Yeah you should set up a breeding CFL room when you get the scratch HP. It wouldnt' have to be all that great just something where you could stick two plants in there and get a good filter to catch all the pollen if you plan on breeding. I still have those bubblegum beans waiting around till I try to tackel breeding! I want to do it with a good strain.


----------



## Crypnotic (Feb 5, 2011)

Howard Stern said:


> Fuck yeah bro I just got some Super Silver Haze clones X3  I just got done watering my plants, my OG Kush is filling in nicely and I am about to take down 4 Bubbleicious plants next week sometime. I am sure I will be taking down one on Monday! And I have some OG Kush seeds on the way, also a bubblegummer fem bean also! They are from my favorite seedbank! LOL Glad to see you back on here and growing Crypt!


Thanks man good to be back. Did you buy more seeds from DNA? where did you get the bubblegummer?


----------



## Crypnotic (Feb 5, 2011)

HotPhyre said:


> Nice dude that Lady cane sounds very good!
> 
> i myself had a couple seeds break ground today!


Nice! Yea I was stoked when I found two beans in my freebee bag. I think those lady canes will put out some dank weed. with parents like that, it better lol.


----------



## HotPhyre (Feb 5, 2011)

Ya for sure well my 2 bubblegum broke soil and are off to the races, also the 3 northern lights also broke ground and 1 of them sprouted 2 plants so im curious how that will turn out.


----------



## Howard Stern (Feb 6, 2011)

Crypnotic said:


> Thanks man good to be back. Did you buy more seeds from DNA? where did you get the bubblegummer?


Yeah just before I took down my Cat Kush and found that it was a hermie I was talked into splitting a pack of OG Kush beans with someone. I got two freebies Bubblegummer and another strain that doesn't do well indoors, it is an outdoor weed. No worries though I will give the outdoor bean to the guy I am splitting the OG Kush with!  I was excited to get the OG but now I don't even realy care. I will grow them out and see what happens when I have some room for a new strain!


----------



## Howard Stern (Feb 6, 2011)

HotPhyre said:


> Ya for sure well my 2 bubblegum broke soil and are off to the races, also the 3 northern lights also broke ground and 1 of them sprouted 2 plants so im curious how that will turn out.


 
Still holding onto my Bubblegum beans bro! You are going to have to keep us informed on how that Bubblegum turns out brotha! If it is the real deal it will light a fire under my as to breed those five beans. I think that Bubblegum weed will be in high demand! Those NL are huge producers! Sometimes I go back and look at my first grow and see the big ass colas that I had on my NL when I was growing uder a 600w HPS so a 1000 and all the new nutes I have should blow them the fuck up! I am sure you are going to get some serious buds off them!


----------



## Crypnotic (Feb 6, 2011)

Howard Stern said:


> Yeah just before I took down my Cat Kush and found that it was a hermie I was talked into splitting a pack of OG Kush beans with someone. I got two freebies Bubblegummer and another strain that doesn't do well indoors, it is an outdoor weed. No worries though I will give the outdoor bean to the guy I am splitting the OG Kush with!  I was excited to get the OG but now I don't even realy care. I will grow them out and see what happens when I have some room for a new strain!

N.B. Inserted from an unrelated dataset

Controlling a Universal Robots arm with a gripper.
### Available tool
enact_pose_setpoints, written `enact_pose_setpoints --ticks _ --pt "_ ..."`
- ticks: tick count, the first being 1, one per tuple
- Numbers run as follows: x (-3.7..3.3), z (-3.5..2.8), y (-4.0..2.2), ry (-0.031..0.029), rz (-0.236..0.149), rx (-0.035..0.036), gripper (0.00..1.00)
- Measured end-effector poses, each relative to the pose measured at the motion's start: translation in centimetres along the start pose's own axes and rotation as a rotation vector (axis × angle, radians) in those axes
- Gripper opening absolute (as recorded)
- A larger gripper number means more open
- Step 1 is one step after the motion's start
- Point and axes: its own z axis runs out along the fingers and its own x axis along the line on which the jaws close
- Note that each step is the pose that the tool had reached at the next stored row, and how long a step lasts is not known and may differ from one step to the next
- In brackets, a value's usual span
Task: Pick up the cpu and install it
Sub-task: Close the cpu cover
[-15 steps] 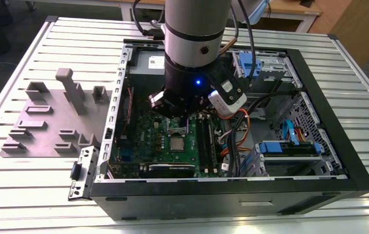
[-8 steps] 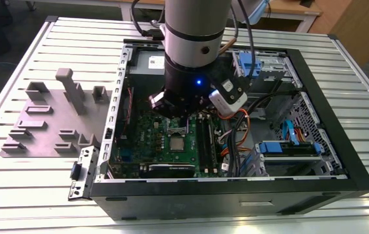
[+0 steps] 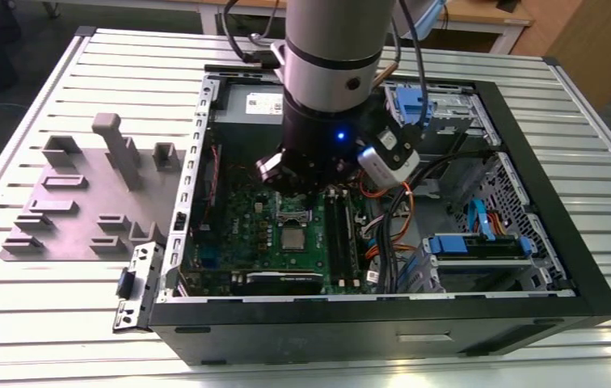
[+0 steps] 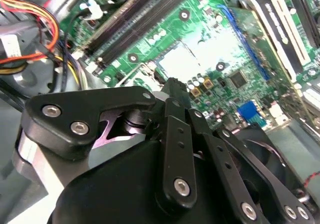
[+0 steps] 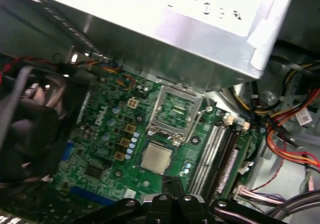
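The cpu [image 5: 155, 158] is a small pale silver square lying flat in its socket on the green motherboard [image 5: 105, 149]. The exterior view shows the cpu [image 3: 292, 237] near the board's middle. The silver bracket frame [image 5: 176, 111] stands tilted up just beyond it. My gripper [image 5: 173, 186] hovers a little above the board, close to the cpu, its fingers together with nothing between them. In the second wrist view the gripper [image 4: 176, 88] points toward the bright cpu [image 4: 187, 60].
The open black PC case [image 3: 564, 267] lies on a slatted table. A silver power supply [image 5: 165, 29], a black fan [image 5: 25, 134], memory slots [image 5: 215, 154] and orange and yellow cables [image 5: 295, 134] surround the socket. A grey fixture with upright blocks [image 3: 90, 202] lies at the exterior view's left.
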Motion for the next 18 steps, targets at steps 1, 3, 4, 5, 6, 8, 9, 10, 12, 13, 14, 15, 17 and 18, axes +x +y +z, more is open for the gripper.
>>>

Well I hope the Bubblegum turns out well for you, might be an improvement on the bubbalicious that you got, but you wont that till you give it try. Let me know how that CAT smokes when you give it try. Did any of the SourKush hermie on you? I cant remember now. I've got one of those beans growing as a single cola grow, but if it hermied, then maybe I'd be best to toss it and replace it with another bean. Feels good to be growing again and I've got room full of some stuff that I think I'm going to like all the way around.


----------



## Howard Stern (Feb 6, 2011)

Crypnotic said:


> Well I hope the Bubblegum turns out well for you, might be an improvement on the bubbalicious that you got, but you wont that till you give it try. Let me know how that CAT smokes when you give it try. Did any of the SourKush hermie on you? I cant remember now. I've got one of those beans growing as a single cola grow, but if it hermied, then maybe I'd be best to toss it and replace it with another bean. Feels good to be growing again and I've got room full of some stuff that I think I'm going to like all the way around.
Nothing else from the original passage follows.